# Regular Service Requirements



## Edward (Sep 21, 2010)

Hi everyone,

I have a mazzer mini (timer model with doser) and a Fracino Cherub espresso machine.

I use urnex grindz once a month for the grinder, the espresso machine is backflushed regularly.

Make around 10 shots a week, brita filtered water is used in the cherub.

I'm not so keen on disassembling the mazzer myself for proper cleaning - plan on getting someone more qualified to do it - based on the above info would anyone know how often this would be necessary?

Similarly for the cherub - descaling, general servicing etc - How often would this be required to keep things going smoothly?

Thanks,

Ed


----------



## Glenn (Jun 14, 2008)

Hi Ed

Yearly at most for the volumes going through each item.

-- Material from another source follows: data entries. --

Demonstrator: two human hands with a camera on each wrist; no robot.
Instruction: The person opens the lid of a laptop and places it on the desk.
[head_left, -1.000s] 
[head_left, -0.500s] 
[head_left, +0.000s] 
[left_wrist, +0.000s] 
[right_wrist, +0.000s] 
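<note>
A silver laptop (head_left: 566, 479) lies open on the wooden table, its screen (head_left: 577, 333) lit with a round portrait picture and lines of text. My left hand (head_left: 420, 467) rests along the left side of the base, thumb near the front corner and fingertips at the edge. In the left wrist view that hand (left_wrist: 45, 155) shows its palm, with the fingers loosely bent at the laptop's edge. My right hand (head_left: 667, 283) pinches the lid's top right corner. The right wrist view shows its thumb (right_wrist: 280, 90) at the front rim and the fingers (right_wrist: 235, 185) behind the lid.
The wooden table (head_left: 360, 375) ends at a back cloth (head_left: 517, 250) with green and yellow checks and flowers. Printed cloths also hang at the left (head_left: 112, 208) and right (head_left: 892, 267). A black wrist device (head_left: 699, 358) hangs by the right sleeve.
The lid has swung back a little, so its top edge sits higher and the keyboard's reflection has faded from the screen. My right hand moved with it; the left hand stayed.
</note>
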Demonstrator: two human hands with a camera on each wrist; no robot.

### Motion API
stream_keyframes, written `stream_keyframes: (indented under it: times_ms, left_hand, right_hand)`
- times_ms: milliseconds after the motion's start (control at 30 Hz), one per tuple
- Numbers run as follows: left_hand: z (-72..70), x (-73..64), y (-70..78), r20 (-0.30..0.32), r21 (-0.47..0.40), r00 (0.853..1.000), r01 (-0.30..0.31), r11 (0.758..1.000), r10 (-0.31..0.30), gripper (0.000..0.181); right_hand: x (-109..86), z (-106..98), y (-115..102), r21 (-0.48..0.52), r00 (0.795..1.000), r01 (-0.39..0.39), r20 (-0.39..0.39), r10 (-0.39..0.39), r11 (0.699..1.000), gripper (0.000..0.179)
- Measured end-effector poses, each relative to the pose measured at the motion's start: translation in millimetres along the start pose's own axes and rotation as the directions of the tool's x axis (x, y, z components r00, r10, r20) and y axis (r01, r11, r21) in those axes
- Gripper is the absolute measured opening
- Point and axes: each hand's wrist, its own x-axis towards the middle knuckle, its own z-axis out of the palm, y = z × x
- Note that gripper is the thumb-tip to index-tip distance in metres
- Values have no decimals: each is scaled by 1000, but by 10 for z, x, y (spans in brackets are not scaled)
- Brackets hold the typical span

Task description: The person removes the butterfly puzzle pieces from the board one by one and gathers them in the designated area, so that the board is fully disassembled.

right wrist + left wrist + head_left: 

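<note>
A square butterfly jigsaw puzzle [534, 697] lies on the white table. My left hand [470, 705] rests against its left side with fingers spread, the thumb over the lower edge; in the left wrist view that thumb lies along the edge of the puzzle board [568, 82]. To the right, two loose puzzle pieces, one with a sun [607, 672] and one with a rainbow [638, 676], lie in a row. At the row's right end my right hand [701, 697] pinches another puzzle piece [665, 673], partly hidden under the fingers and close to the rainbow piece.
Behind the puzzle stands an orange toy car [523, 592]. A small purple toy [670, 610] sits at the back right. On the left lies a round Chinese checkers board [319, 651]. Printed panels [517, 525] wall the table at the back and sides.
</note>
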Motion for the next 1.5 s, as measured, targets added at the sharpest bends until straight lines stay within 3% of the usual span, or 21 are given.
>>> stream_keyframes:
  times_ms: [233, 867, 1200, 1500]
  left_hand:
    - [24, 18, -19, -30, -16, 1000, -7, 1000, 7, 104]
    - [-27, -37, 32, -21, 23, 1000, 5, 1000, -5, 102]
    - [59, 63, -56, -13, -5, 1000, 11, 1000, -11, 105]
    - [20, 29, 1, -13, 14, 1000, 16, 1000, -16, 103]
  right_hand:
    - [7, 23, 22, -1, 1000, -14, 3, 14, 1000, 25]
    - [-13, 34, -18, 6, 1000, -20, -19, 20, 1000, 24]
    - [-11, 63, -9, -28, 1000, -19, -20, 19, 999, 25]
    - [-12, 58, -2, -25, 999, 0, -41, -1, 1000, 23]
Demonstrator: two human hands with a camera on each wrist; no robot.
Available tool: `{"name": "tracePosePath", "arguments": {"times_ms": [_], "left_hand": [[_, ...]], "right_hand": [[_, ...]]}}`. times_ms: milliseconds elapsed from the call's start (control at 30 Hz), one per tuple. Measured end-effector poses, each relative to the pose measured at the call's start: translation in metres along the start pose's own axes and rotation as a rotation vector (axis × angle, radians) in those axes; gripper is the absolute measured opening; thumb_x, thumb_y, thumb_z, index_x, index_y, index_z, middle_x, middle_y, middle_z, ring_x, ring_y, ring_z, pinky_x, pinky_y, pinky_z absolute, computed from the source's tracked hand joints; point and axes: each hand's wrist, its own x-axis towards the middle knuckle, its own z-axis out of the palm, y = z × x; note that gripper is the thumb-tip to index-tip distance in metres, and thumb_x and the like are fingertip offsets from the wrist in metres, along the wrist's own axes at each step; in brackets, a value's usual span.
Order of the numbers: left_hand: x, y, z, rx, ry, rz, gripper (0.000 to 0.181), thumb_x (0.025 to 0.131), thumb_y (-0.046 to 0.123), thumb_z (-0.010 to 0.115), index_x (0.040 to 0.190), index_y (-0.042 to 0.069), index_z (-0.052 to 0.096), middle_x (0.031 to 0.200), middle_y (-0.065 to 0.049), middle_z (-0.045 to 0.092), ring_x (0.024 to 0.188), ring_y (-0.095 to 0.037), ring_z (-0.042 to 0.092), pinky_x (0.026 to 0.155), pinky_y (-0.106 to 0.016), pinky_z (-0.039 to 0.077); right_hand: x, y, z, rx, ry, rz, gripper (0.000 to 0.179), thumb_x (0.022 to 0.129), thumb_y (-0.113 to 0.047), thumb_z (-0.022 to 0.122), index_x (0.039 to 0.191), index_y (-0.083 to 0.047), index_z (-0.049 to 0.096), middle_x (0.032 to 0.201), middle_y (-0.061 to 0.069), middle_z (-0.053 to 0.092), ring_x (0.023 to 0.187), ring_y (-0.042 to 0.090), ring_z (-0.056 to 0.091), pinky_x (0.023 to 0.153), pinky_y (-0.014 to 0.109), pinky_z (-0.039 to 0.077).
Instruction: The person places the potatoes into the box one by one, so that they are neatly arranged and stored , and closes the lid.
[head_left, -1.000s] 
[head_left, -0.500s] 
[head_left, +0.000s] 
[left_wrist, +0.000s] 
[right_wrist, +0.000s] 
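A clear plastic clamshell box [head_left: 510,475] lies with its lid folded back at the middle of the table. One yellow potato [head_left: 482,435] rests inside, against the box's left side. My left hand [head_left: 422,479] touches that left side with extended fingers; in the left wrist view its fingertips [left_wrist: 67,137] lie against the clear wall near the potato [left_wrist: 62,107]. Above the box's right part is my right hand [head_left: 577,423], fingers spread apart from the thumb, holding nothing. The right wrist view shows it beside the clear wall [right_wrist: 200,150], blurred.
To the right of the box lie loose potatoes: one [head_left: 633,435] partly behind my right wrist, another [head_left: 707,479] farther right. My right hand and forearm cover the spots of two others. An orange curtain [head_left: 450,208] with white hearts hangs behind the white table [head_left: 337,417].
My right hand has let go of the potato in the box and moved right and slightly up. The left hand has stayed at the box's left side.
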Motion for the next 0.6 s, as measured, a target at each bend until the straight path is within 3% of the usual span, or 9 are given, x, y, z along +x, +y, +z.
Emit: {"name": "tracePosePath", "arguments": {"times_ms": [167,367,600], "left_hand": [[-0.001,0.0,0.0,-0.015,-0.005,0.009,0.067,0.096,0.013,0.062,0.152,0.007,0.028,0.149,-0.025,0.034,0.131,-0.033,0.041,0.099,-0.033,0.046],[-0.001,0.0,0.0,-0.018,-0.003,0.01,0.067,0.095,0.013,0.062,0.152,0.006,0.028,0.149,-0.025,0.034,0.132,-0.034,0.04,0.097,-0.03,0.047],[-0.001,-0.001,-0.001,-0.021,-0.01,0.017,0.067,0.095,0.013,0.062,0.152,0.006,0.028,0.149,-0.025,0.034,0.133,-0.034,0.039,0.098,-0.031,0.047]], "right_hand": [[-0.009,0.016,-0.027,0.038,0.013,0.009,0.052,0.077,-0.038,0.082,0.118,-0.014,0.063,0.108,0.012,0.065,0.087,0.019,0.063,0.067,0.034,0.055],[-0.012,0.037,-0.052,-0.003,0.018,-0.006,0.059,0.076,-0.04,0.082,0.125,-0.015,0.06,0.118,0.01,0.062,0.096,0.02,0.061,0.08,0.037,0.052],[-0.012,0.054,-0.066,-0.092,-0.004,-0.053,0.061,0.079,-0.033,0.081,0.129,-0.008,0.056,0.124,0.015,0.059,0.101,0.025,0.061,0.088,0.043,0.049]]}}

For the grinder, the top burr is pretty easy to remove and a quick brush and vacuum will see you right

For the machine, descaling every few months with a yearly (or every 18 months) service should be fine


----------



## Edward (Sep 21, 2010)

Thanks Glenn









Are there any particular considerations for descaling a cherub? Don't want to do anything without carefully thinking things through.

It's an HX type machine


----------



## vintagecigarman (Aug 10, 2009)

As far as the grinder is concerned, there are some great tips here: http://coffeetime.wdfiles.com/local--files/mazzer-mini-e-reseeting-grind-and-cleaning-tips/mazzer_cleaning_and_adjustment.pdf

If this link doesn't work for you - then it's worth registering with coffee tiem for the info that's in there!

I know that this refers to the mini-e - but what you'll see inside a regular mini is virtually the same (except the burr set is smaller).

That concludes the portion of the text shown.